Micheál Martin will become the first head of state to chair a meeting on the issue in New York, with Ireland targeting the passing of a resolution on the issue during its two-year term on the Security Council.
However, Irish sources say that there is a major reluctance to link the climate crisis and security by permanent members China and Russia, as well as non-permanent member India.
Germany, whose place on the council Ireland took, tried to get a similar resolution passed in 2019, but was unsuccessful.
Sources said that the three holdouts do not believe that the Security Council should deal with climate change issue.
Ireland, however, sees it as "indisputable" that the two issues are linked and is joined by the US, the UK, France, and the other non-permanent members of the council.
Ireland will warn the council that a failure to link the two issues will harm the credibility of the UN.
Speaking to reporters yesterday, Mr Martin said that Ireland was hopeful it could succeed where Germany had not and confirmed Ireland was working on a resolution on the matter.
"Now, we've achieved a lot of progress on that front. There are still some remaining member states we have to work on and work with, to get a consensus and this work is ongoing, but our team is working hard."

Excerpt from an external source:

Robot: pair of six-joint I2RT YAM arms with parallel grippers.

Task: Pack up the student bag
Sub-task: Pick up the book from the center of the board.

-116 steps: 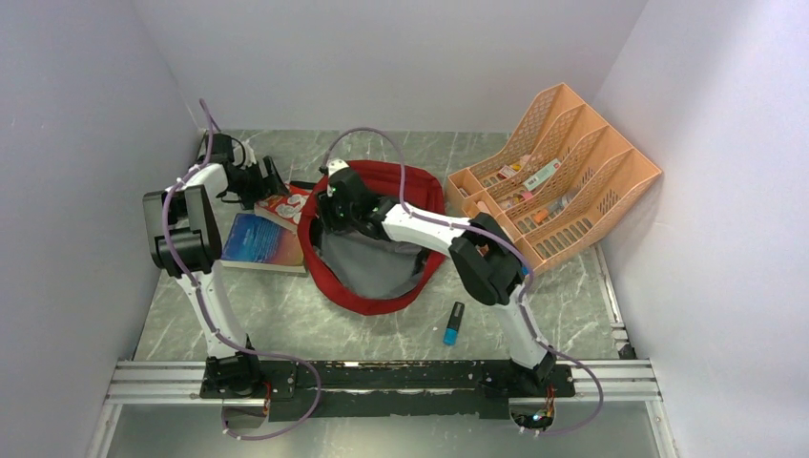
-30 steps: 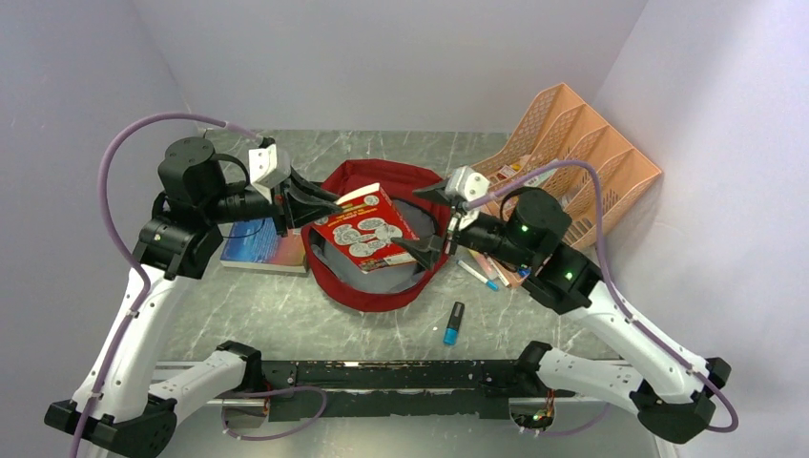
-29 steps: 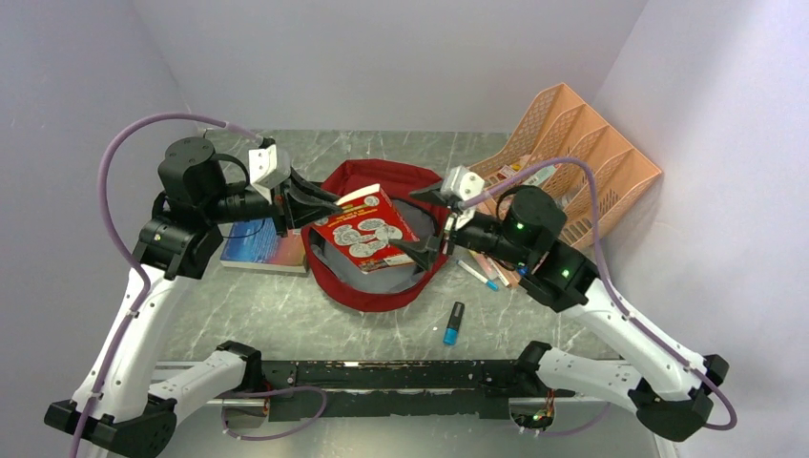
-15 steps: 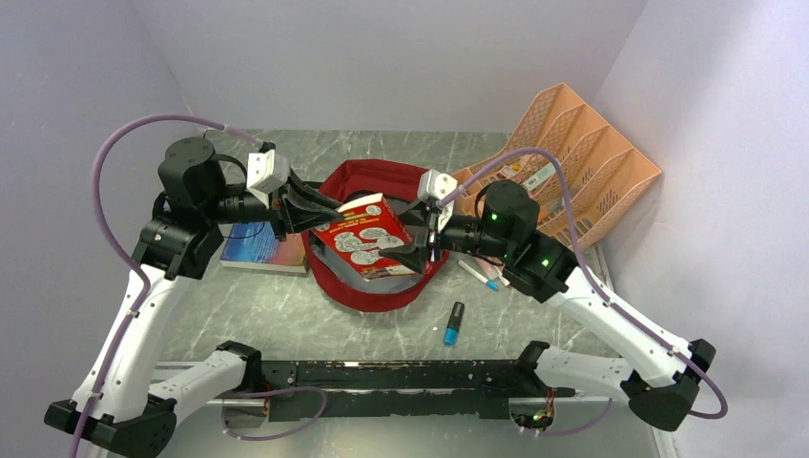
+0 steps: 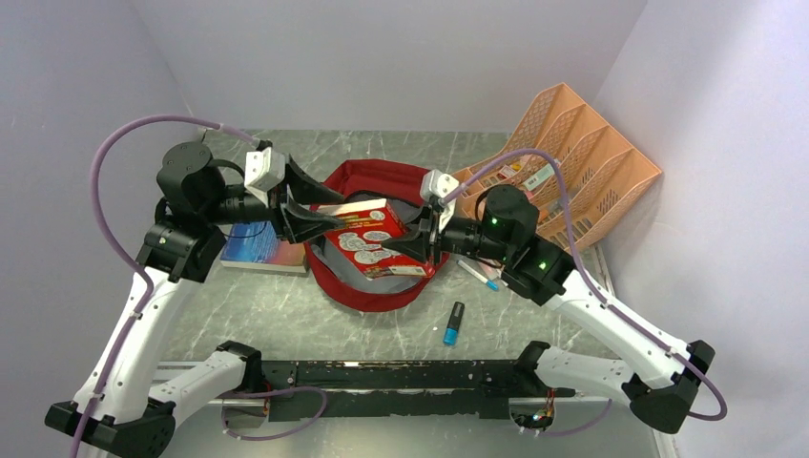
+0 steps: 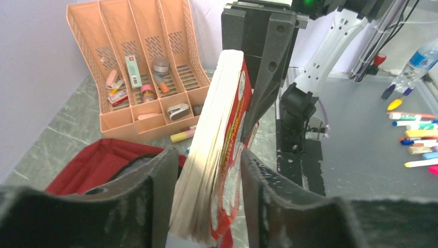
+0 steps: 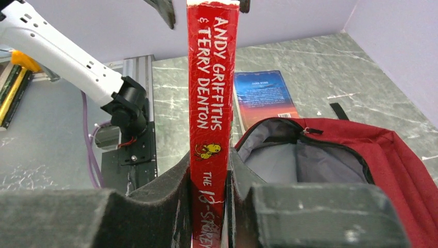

Today, Mr Martin will tell the Security Council that conflict and diminishing resource availability due to climate change has "resulted in the breakdown of traditional systems for sharing resources and has led to violence between communities".
He will say that it is "crucial that the Security Council considers the impact of climate change in its work to prevent and end conflict".

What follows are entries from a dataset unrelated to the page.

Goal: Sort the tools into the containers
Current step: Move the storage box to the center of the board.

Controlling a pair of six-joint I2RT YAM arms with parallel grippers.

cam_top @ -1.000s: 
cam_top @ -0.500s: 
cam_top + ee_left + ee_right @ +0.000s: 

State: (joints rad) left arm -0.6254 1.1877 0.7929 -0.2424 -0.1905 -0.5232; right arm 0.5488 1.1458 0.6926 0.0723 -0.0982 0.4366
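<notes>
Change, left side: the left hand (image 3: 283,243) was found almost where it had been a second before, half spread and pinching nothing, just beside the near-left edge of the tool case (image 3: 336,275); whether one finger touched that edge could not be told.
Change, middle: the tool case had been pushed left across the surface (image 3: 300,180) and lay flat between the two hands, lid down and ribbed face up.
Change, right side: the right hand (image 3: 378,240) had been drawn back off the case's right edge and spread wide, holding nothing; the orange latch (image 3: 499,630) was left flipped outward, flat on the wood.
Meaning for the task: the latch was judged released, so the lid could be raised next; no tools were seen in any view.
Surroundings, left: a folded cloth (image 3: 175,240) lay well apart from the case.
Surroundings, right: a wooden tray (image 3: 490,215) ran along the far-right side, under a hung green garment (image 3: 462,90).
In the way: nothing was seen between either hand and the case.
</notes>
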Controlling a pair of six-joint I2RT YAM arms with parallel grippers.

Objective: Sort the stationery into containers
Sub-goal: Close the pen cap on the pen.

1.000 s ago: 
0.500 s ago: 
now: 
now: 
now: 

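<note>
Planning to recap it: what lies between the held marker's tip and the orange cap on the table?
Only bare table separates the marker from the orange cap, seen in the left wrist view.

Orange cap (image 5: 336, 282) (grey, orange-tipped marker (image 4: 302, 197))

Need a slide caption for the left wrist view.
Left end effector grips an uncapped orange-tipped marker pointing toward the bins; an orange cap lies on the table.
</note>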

Ireland has placed climate and security as one of its priorities during its term on the UN Security Council, making the point that extreme weather events have displaced over 24m people in recent years.
Mr Martin will tell the council that in the Horn of Africa, repeated droughts are undermining communities and disrupting livelihoods, with armed groups being able to exploit these precarious conditions for recruitment purposes and that "these interlinkages cannot be ignored".
Ireland is currently acting as co-chair of the council’s informal expert group on climate and security, along with Niger.